ACTION ITEM - Beneath this line is the data. Output exactly the lines from the line with "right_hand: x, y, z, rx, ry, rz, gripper" to the line with "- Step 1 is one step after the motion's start", both ends included, and nothing more.

LISTED ENTRIES -
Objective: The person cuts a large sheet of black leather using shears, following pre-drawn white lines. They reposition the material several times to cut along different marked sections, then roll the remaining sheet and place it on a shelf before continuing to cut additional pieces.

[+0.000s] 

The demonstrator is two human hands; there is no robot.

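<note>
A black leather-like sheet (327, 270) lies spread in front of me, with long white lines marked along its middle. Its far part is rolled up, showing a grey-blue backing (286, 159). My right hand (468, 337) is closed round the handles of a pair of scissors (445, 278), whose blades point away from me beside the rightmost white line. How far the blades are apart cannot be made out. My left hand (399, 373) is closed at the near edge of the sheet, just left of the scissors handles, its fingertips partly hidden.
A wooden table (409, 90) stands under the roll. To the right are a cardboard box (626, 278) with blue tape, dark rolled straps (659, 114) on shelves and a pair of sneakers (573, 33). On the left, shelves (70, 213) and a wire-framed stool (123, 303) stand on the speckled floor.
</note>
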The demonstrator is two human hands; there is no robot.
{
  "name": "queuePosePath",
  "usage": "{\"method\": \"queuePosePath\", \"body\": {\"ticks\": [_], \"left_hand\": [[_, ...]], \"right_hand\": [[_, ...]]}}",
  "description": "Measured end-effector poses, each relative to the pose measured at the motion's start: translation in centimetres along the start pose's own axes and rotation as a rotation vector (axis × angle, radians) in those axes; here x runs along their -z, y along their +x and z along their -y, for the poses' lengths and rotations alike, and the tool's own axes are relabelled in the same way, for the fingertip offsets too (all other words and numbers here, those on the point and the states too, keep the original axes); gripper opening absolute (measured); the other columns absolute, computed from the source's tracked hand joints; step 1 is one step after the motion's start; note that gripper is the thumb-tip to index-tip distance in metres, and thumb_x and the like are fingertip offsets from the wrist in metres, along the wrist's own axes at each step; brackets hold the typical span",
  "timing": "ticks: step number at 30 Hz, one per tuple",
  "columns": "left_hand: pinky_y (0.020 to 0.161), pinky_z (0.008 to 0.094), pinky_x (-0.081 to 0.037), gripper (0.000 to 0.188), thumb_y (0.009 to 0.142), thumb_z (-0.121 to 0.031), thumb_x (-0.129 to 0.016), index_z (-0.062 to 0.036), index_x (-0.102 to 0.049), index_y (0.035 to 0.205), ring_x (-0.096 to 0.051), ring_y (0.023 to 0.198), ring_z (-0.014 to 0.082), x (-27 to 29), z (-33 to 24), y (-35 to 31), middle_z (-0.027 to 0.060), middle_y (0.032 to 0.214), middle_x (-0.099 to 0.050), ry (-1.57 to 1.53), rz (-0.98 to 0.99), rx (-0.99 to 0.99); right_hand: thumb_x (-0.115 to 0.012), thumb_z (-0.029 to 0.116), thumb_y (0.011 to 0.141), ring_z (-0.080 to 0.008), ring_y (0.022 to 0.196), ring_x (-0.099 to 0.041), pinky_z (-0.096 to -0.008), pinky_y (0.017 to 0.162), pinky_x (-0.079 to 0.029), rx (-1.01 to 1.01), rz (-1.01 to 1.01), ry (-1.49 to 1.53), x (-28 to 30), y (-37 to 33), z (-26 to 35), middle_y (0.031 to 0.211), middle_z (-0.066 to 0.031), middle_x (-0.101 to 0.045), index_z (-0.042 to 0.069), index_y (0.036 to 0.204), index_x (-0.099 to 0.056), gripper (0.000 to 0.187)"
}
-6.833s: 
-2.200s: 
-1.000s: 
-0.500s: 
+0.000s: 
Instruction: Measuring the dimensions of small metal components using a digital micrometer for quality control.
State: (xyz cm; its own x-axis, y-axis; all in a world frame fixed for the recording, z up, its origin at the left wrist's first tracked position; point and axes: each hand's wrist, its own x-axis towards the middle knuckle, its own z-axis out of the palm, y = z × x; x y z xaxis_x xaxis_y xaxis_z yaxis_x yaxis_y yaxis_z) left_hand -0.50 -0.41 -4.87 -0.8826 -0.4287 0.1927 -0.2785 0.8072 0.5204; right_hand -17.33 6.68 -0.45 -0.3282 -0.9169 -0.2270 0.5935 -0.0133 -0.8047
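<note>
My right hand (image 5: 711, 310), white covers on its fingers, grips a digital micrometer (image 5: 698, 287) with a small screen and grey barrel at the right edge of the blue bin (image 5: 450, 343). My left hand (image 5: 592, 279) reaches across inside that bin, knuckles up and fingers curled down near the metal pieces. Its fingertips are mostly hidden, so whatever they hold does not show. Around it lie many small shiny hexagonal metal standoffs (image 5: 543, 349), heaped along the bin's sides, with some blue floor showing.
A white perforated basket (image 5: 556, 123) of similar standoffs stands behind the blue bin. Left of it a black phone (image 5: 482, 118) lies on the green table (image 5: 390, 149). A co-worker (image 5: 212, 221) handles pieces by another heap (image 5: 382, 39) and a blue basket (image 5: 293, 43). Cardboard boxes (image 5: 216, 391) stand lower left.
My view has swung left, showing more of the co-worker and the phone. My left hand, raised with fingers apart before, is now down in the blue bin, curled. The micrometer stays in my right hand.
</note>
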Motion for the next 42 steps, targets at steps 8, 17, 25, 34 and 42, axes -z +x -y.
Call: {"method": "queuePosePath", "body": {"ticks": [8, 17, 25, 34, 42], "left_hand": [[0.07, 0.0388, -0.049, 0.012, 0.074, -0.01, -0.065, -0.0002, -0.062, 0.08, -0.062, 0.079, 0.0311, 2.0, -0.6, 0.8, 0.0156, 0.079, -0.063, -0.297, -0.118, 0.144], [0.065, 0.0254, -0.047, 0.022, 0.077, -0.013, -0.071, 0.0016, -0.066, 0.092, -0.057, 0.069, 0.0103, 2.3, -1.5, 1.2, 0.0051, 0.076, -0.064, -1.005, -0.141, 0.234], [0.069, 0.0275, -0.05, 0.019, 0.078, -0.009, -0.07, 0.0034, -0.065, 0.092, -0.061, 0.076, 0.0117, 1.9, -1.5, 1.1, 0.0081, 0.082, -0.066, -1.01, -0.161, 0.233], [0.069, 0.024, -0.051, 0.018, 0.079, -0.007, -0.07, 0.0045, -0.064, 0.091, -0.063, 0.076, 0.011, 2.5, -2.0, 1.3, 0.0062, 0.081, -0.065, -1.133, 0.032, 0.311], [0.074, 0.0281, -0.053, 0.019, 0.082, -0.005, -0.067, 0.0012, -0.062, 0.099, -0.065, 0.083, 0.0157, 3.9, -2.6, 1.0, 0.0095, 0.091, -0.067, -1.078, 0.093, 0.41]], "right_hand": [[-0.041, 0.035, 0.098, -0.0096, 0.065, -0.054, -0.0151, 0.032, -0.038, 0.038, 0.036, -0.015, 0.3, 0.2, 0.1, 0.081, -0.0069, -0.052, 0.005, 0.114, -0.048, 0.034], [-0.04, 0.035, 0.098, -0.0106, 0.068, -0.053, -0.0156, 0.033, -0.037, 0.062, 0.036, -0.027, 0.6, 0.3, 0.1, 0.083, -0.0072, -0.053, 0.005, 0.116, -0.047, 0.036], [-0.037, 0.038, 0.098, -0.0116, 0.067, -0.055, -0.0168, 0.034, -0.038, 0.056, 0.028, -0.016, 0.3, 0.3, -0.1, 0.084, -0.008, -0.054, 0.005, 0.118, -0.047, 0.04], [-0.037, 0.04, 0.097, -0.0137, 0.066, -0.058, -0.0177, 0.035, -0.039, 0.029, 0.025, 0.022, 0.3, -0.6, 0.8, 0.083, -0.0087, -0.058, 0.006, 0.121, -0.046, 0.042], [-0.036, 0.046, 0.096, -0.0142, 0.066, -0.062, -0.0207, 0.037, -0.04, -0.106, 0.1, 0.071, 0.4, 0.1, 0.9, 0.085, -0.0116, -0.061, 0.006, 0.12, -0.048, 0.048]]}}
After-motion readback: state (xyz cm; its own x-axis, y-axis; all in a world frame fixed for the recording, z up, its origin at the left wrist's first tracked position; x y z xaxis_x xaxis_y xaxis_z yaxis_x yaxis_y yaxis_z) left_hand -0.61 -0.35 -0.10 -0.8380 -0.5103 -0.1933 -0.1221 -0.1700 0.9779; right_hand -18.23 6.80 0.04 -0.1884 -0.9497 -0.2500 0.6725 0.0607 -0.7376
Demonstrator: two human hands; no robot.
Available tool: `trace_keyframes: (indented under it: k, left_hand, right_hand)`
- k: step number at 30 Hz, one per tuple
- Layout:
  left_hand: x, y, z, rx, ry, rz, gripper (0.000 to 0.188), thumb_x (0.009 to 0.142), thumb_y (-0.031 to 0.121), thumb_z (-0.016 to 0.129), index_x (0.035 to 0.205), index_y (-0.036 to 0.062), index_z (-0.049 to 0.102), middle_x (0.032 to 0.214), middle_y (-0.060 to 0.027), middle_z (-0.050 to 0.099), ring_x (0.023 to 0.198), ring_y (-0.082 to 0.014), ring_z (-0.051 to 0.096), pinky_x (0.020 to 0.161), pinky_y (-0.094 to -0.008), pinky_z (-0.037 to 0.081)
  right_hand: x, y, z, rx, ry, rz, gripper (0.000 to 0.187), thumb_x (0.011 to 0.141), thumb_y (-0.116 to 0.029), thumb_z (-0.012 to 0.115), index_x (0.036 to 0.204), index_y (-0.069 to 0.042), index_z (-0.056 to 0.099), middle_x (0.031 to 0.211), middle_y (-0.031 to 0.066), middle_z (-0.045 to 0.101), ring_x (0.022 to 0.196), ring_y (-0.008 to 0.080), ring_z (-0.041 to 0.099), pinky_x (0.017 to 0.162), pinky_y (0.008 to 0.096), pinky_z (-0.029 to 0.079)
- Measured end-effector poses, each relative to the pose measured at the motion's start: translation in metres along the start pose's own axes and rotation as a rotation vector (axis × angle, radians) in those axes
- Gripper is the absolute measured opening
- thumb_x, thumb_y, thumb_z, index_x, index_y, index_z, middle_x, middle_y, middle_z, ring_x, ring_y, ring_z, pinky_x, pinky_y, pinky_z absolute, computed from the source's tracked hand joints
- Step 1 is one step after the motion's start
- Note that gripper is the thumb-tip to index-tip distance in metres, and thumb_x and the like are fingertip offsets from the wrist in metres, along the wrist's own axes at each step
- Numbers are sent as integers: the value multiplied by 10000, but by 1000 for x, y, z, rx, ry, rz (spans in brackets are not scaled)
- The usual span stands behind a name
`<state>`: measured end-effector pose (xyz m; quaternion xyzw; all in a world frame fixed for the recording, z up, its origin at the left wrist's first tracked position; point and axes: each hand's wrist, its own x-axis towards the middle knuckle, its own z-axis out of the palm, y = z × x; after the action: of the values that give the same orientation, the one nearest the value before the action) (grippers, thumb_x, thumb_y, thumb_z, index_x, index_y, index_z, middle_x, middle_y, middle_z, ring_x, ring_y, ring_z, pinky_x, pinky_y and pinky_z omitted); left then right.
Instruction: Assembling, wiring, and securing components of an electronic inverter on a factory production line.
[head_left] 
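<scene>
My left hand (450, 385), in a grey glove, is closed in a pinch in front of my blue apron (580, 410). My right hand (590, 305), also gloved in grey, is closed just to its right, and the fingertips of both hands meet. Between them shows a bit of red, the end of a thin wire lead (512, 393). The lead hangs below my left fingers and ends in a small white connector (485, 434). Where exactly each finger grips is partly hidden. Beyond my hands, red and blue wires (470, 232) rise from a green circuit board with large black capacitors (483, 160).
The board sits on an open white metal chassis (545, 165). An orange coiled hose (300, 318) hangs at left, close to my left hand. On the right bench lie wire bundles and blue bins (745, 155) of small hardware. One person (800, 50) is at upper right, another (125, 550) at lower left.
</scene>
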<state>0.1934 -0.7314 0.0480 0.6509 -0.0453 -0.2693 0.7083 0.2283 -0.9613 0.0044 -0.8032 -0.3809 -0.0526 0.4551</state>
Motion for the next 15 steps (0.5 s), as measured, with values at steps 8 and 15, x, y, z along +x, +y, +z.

SOLUTION FOR THIS PROBLEM -
  right_hand: x, y, z, rx, ry, rz, gripper (0.000 to 0.187), thumb_x (0.011 to 0.141), thumb_y (-0.116 to 0.029), thumb_z (-0.012 to 0.115), index_x (0.036 to 0.204), index_y (-0.069 to 0.042), index_z (-0.056 to 0.099), middle_x (0.031 to 0.211), middle_y (-0.031 to 0.066), middle_z (-0.045 to 0.101), ring_x (0.022 to 0.196), ring_y (-0.008 to 0.080), ring_z (-0.041 to 0.099), pinky_x (0.017 to 0.162), pinky_y (0.008 to 0.096), pinky_z (-0.029 to 0.079)
- Measured end-effector poses, each relative to the pose measured at the motion's start: translation in metres along the start pose's own axes and rotation as a rotation vector (axis × angle, radians) in those axes
- Gripper is the absolute measured opening
- thumb_x, thumb_y, thumb_z, index_x, index_y, index_z, middle_x, middle_y, middle_z, ring_x, ring_y, ring_z, pinky_x, pinky_y, pinky_z absolute, computed from the source's tracked hand joints
- Step 1 is one step after the motion's start

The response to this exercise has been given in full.